When the operator rejects, the row becomes status='rejected'. The reason is stored in approval_reason. The runtime receives a rejection event and can fail gracefully.

Future: network sandboxing

Today, the egress class is a soft control — it restricts when the agent asks to call a tool, but it does not prevent the tool runtime itself from making arbitrary network calls once approved.

The intended future state is a hard network sandbox:

  • none tools run in a network-isolated container with no outbound routes.
  • read_only tools run with an allow-list of egress CIDRs (the target service's IP range).
  • write tools run in a dedicated container with a full egress allow-list, but only after the approval is recorded.

This requires infrastructure work outside the Postgres layer and is tracked as a follow-up.

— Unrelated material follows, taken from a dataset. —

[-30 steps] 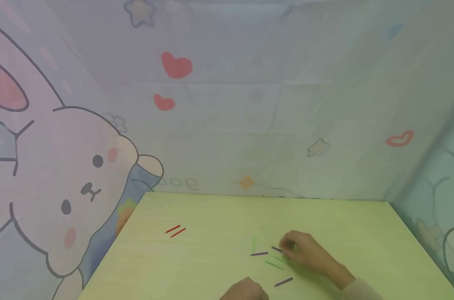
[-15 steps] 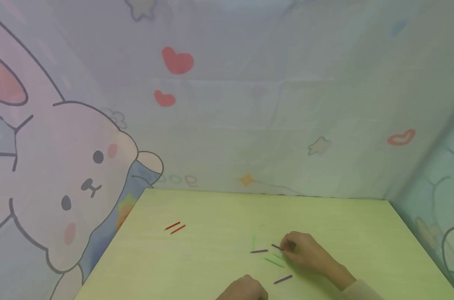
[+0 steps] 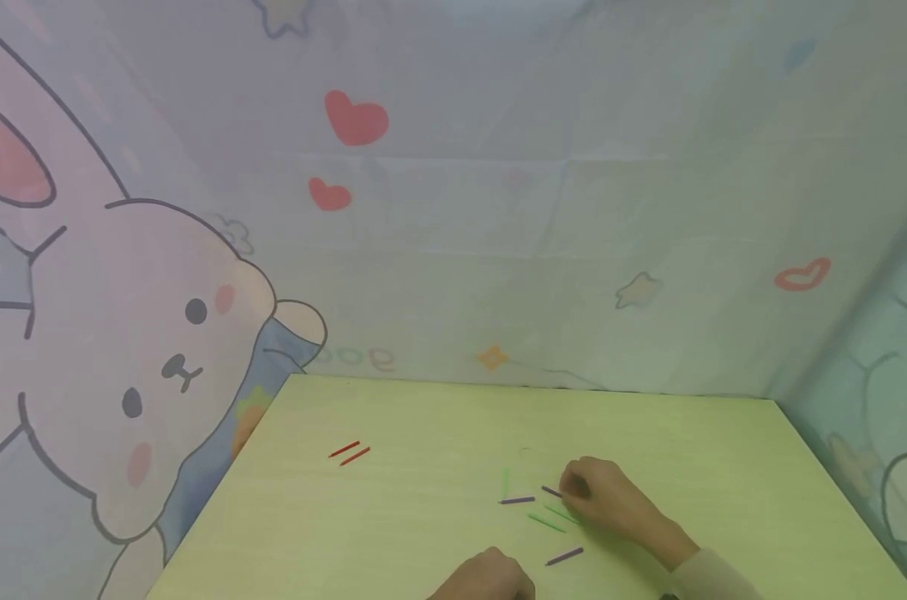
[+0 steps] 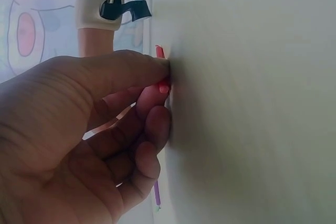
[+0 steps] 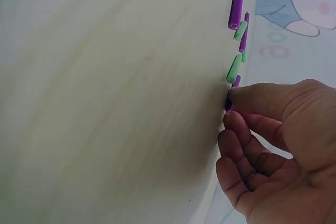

Future: container isolation

Similarly, tool execution today is handled by the agent runtime process. A future enhancement would run each tool invocation in an ephemeral container with:

  • Read-only filesystem (no implicit writes to shared state).
  • Resource limits (CPU, memory, wall-clock timeout).
  • Credential injection via a secrets manager, not env vars.

The tool_invocations table already has started_at, completed_at, and cost_estimate columns to support resource accounting once container orchestration is added.

Risks and non-goals

  • Cost reporting is self-reported. The agent runtime writes cost_estimate via fn_complete_tool_invocation. No server-side validation today.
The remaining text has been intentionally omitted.